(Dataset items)
☆ ☆ ☆
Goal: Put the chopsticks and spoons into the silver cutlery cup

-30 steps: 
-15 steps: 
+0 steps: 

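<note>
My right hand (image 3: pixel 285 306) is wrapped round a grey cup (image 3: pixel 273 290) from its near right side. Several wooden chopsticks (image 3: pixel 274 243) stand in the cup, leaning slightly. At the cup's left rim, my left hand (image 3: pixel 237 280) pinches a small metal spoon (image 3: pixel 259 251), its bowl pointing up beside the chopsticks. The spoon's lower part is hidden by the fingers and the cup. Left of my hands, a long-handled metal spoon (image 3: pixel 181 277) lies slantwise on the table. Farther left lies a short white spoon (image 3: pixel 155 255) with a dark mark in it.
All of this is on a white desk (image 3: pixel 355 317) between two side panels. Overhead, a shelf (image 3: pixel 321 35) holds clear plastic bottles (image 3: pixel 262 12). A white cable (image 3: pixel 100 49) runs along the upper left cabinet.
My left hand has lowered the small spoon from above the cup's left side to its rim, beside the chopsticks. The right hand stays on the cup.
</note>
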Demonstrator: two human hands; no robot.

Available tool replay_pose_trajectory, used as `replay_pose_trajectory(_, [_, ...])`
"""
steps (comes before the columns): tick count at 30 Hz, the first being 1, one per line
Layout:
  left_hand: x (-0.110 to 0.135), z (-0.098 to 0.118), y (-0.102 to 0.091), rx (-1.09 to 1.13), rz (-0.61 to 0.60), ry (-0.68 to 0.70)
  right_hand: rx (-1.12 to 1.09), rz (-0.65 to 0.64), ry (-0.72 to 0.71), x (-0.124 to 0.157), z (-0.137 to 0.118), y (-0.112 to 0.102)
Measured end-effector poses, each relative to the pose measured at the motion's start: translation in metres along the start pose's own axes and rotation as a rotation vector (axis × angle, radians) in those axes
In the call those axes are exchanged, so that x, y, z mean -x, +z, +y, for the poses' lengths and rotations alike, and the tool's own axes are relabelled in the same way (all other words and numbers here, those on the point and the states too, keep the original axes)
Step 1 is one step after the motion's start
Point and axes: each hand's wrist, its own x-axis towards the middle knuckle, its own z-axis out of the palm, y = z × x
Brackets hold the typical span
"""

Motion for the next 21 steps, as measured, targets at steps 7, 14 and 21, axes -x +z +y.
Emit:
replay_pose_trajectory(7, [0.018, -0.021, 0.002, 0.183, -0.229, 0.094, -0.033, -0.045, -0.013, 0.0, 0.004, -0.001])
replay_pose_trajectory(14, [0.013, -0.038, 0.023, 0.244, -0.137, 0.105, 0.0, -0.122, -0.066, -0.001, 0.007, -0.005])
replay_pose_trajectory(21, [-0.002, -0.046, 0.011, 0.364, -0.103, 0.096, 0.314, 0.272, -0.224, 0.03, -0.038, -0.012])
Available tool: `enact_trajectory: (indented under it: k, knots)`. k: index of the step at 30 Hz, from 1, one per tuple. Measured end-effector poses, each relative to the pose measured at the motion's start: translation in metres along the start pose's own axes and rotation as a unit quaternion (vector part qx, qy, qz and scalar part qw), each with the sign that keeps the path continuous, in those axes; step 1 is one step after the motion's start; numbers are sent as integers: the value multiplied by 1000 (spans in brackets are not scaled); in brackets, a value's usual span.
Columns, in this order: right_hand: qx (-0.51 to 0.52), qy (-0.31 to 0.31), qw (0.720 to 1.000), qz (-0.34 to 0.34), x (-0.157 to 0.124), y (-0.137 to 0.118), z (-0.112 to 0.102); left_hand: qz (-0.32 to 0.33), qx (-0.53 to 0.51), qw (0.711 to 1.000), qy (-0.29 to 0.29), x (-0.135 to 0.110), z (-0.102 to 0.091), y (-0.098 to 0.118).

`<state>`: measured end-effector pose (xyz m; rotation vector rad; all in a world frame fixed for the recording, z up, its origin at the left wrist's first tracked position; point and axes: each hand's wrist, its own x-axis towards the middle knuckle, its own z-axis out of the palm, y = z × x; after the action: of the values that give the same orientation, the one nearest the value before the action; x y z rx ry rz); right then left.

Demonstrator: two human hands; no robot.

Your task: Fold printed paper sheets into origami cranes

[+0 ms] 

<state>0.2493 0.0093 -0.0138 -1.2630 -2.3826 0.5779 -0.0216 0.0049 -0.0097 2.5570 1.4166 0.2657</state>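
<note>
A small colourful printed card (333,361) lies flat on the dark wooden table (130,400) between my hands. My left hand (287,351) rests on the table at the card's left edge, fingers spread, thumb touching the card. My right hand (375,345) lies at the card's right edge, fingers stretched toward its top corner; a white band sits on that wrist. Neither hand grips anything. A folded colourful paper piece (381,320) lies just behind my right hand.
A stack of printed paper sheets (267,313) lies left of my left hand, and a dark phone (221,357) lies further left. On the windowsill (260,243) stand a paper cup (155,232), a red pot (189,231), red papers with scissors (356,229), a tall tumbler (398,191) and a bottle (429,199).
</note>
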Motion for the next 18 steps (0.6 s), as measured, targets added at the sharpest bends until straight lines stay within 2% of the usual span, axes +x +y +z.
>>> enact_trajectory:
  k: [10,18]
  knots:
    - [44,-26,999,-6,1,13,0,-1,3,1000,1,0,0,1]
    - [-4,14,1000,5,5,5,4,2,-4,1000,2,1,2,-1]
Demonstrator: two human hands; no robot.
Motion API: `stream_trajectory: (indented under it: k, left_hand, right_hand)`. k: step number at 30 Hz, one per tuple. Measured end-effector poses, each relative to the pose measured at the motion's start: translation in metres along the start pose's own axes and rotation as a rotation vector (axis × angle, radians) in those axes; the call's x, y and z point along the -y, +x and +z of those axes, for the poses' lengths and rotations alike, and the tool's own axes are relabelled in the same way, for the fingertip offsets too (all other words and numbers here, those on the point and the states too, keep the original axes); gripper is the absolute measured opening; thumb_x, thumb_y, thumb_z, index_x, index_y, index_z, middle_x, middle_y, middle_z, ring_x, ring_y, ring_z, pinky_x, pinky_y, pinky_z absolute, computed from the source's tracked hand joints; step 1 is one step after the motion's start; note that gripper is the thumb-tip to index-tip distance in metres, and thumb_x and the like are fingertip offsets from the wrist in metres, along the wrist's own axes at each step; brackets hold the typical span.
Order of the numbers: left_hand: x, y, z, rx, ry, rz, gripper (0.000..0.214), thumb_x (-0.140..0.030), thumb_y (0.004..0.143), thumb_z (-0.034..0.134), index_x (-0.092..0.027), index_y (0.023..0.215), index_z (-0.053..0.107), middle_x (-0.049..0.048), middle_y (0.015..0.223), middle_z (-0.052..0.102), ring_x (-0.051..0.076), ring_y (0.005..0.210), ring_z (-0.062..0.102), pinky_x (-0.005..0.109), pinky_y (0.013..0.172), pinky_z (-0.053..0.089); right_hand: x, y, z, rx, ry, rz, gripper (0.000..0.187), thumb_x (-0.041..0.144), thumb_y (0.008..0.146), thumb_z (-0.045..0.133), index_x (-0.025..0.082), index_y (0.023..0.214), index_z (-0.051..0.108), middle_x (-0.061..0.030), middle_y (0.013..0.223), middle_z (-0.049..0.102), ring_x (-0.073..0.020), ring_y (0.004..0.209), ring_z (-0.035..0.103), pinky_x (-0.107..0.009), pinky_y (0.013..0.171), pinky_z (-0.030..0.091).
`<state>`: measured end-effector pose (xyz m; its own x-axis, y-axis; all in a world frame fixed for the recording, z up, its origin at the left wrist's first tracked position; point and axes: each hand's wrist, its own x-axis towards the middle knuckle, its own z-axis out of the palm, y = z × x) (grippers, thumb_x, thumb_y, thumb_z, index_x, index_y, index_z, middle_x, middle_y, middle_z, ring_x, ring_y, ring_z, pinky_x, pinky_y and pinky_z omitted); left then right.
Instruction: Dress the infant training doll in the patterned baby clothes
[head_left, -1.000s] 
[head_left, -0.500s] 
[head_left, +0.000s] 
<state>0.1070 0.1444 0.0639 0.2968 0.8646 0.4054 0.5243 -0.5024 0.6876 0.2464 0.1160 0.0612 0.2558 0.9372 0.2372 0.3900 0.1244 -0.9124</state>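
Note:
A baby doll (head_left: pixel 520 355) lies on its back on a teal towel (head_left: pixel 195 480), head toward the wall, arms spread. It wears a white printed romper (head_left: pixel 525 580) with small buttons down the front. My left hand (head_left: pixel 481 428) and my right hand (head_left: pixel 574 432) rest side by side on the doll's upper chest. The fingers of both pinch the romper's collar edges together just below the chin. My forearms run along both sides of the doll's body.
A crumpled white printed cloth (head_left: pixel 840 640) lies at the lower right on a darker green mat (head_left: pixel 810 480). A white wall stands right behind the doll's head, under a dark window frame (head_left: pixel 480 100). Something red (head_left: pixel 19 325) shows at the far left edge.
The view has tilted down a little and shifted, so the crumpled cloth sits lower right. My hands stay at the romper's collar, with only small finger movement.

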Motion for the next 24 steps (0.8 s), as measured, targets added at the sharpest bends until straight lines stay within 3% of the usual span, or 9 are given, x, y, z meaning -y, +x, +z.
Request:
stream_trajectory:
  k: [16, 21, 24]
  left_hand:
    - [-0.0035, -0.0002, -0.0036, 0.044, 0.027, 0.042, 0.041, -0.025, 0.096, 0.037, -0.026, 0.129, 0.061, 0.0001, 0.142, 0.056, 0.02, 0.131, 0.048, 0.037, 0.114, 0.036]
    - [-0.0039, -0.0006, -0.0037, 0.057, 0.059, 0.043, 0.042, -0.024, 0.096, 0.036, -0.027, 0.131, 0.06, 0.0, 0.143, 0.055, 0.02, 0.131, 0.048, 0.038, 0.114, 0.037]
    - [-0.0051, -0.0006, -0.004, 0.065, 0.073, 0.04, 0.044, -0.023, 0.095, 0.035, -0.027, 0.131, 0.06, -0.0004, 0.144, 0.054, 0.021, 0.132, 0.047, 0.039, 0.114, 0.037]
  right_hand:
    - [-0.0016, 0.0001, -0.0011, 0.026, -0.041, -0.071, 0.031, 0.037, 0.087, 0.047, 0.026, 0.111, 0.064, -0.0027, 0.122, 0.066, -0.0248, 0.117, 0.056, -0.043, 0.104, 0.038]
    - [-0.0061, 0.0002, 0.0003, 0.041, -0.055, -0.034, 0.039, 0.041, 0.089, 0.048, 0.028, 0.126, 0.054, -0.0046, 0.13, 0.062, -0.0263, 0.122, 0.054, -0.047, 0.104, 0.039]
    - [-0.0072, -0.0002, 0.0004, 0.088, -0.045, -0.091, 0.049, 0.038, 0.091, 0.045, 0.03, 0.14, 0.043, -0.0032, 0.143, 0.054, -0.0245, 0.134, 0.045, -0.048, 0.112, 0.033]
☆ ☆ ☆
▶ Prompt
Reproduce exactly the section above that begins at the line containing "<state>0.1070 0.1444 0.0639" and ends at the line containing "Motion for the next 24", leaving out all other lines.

▶ Your response
<state>0.1070 0.1444 0.0639 0.2968 0.8646 0.4054 0.5243 -0.5024 0.6876 0.2464 0.1160 0.0612 0.2558 0.9372 0.2372 0.3900 0.1244 -0.9124</state>
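Note:
A baby doll (head_left: pixel 520 355) lies on its back on a teal towel (head_left: pixel 195 480), head toward the wall, arms spread. It wears a white printed romper (head_left: pixel 525 580) with small buttons down the front. My left hand (head_left: pixel 481 428) and my right hand (head_left: pixel 574 432) rest side by side on the doll's upper chest. The fingers of both pinch the romper's collar edges together just below the chin. My forearms run along both sides of the doll's body.
A crumpled white printed cloth (head_left: pixel 840 640) lies at the lower right on a darker green mat (head_left: pixel 810 480). A white wall stands right behind the doll's head, under a dark window frame (head_left: pixel 480 100). Something red (head_left: pixel 19 325) shows at the far left edge.
The view has tilted down a little and shifted, so the crumpled cloth sits lower right. My hands stay at the romper's collar, with only small finger movement.
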
Motion for the next 24 steps (0.8 s), as measured, targets added at the sharpest bends until straight lines stay within 3% of the usual span, or 9 are given, x, y, z meaning -y, +x, +z.

This output is complete, and the exercise is done.